**Instructions to follow**:
Check each line of the data, and copy those where "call" appears.

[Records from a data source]
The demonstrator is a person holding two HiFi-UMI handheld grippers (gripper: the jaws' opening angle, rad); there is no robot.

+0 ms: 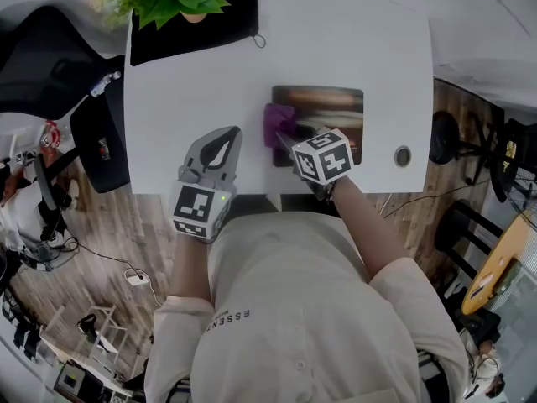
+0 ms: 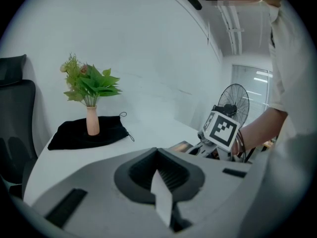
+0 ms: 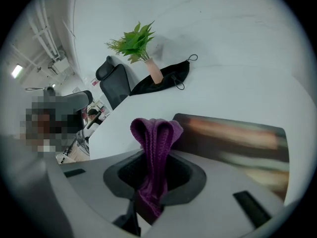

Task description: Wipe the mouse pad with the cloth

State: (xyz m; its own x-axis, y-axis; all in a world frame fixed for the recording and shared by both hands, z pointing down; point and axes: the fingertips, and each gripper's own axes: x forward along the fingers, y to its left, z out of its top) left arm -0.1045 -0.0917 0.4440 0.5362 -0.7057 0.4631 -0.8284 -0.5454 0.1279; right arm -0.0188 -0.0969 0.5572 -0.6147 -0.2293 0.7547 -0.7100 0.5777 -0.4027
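Right gripper (image 3: pixel 151 192) pinches a folded purple cloth (image 3: pixel 154 133), whose looped end stands clear of the jaws at the left edge of the mouse pad (image 1: pixel 327 112) (dark, lying flat on the white table (image 1: pixel 193 74)). Left gripper (image 2: pixel 161 192) has its jaws pressed together on nothing and sits over the table left of the pad, apart from it.
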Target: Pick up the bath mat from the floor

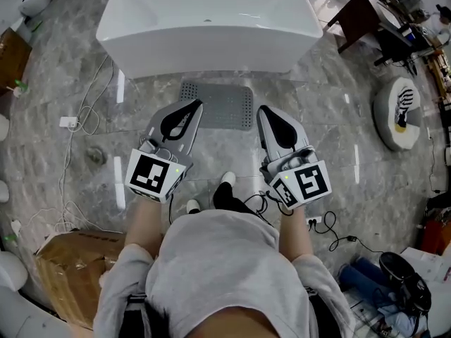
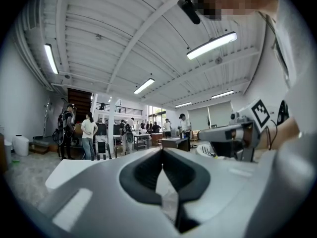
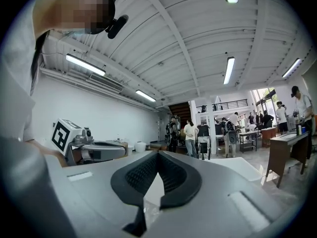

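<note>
Approaching bath mat (image 1: 224, 104): flat on floor at 12 o'clock, just beside tub (image 1: 204, 20).
Left gripper (image 1: 192, 106): clenched, empty.
Right gripper (image 1: 265, 111): clenched, empty (both apparently held above the floor).
Next: open jaws, lower to mat edge.

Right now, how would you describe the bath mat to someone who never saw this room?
Find the white bathtub at the top of the head view. On the floor by its near side lies the bath mat, the only flat grey rectangle covered in small dots.

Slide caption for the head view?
Left gripper and right gripper, shut and empty, held near the grey bath mat beside the white bathtub.
</note>
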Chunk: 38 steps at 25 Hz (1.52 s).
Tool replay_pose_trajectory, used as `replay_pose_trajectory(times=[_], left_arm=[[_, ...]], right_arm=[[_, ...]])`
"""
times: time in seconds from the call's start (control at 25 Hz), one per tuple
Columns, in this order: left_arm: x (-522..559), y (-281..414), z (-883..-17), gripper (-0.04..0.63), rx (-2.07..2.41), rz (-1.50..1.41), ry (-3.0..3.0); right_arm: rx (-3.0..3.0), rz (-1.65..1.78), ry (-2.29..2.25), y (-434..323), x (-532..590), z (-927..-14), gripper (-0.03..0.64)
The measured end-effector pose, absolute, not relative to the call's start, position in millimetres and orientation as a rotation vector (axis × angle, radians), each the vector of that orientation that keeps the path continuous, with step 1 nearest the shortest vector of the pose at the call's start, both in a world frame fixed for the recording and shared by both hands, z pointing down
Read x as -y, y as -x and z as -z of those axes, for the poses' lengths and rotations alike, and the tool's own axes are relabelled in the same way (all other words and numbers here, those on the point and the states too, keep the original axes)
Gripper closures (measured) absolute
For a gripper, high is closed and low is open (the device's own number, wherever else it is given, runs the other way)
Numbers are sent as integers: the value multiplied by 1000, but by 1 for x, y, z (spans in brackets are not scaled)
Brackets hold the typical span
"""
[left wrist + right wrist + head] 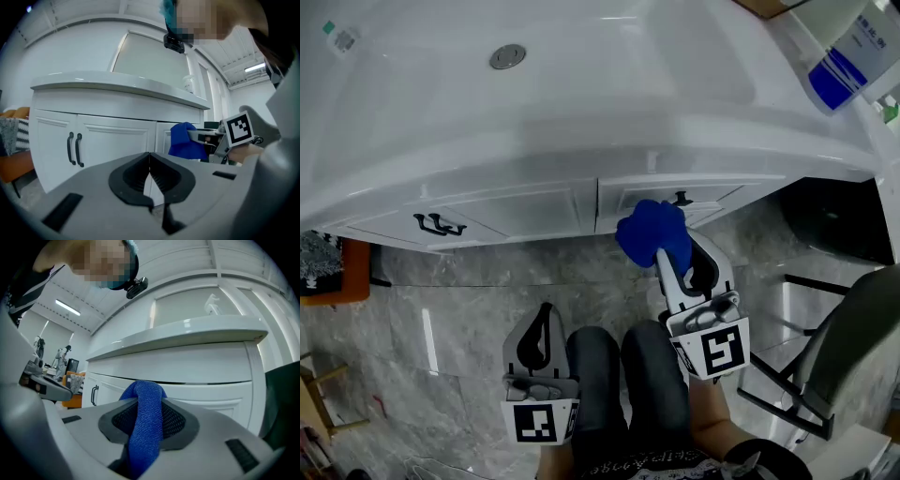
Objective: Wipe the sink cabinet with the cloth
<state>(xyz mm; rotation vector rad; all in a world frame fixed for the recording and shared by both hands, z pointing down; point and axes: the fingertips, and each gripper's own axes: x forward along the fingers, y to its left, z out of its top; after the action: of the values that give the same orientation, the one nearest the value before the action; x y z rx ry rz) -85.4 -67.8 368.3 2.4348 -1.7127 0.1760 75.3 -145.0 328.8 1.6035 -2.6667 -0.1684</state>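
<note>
Right gripper view: the right gripper [149, 403] jaws nip the cloth [144, 432], soft and light, by a fold; left gripper [150, 161] jaws together, empty.

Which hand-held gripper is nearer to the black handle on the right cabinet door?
The right hand-held gripper: it is close to the handle. The left hand-held gripper is farther back, to its left.

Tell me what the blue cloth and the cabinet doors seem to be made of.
Blue cloth: soft woven textile, perhaps microfibre, matte; a fine ribbed weave shows. Cabinet doors: probably painted wood or board, white with a soft sheen; the framed panels suggest it.
</note>
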Motion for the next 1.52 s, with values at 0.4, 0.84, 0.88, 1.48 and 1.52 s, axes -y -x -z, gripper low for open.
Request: replay_pose_trajectory(times=[0.4, 0.84, 0.88, 1.48, 1.52], left_arm=[[77, 62, -411, 590, 1670, -69, -2496], [64, 63, -431, 591, 1535, 0, -2525], [63, 65, -432, 589, 1529, 2, -2528], [45, 80, -431, 591, 1505, 22, -2541], [44, 80, -430, 591, 1504, 26, -2543]], right_arm=[[2689, 341, -1675, -46, 176, -349, 504], [2612, 440, -1759, -39, 188, -349, 504], [2600, 440, -1769, -39, 188, -349, 504], [2608, 533, -1806, -13, 183, -328, 505], [2609, 527, -1802, -13, 183, -328, 505]])
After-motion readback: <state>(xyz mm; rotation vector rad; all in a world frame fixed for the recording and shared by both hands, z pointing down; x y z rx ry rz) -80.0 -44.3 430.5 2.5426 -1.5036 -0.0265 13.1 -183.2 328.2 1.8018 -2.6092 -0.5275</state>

**Answer section**:
times: time in seconds from the call's start (control at 25 Hz), one per tuple
The measured end-effector pose, absolute, not relative to the call's start, position in millimetres and orientation as a rotation vector (axis × angle, radians), each the vector of that orientation that keeps the path continuous, with step 1 nearest the shortest vector of the pose at the call's start, both in a world frame fixed for the recording and shared by both hands, z pointing down

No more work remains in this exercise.